= 1934 Gloucester state by-election =

Election result for Gloucester, New South Wales, Australia

A by-election was held for the New South Wales Legislative Assembly electorate of Gloucester on 25 August 1934 because of the death of Walter Bennett,.

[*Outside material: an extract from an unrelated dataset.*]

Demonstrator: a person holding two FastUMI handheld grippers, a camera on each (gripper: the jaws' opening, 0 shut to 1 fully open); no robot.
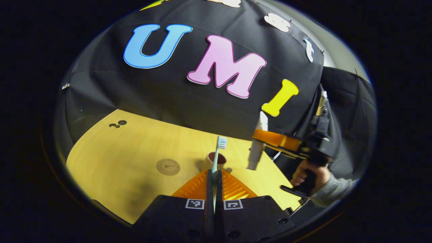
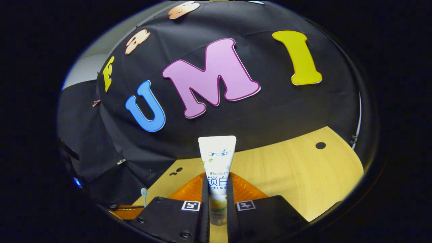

Walter Bennett's son Charles was selected as the candidate.
==Dates==

| Date | Event |
|---|---|
| 16 July 1934 | Walter Bennett died. |
| 1 August 1934 | Writ of election issued by the Speaker of the Legislative Assembly. |
| 8 August 1934 | Day of nomination |
| 25 August 1934 | Polling day |
| 12 September 1934 | Return of writ |

==Result==

1934 Gloucester by-election Saturday 25 August
| Party |  | Candidate | Votes | % | ±% |
|---|---|---|---|---|---|
|  | United Australia | Charles Bennett | 6,868 | 53.2 | +2.6 |
|  | Country | George Waller | 3,531 | 27.4 | +27.4 |
|  | Country | William Hawdon | 2,506 | 19.4 | −10.6 |
| Total formal votes |  |  | 12,905 | 97.2 | −1.1 |
| Informal votes |  |  | 374 | 2.8 | +1.1 |
| Turnout |  |  | 13,279 | 89.9 | −6.3 |
|  | United Australia hold |  | Swing | N/A |  |

- Preferences were not distributed.

- The by-election was triggered by the death of Walter Bennett,.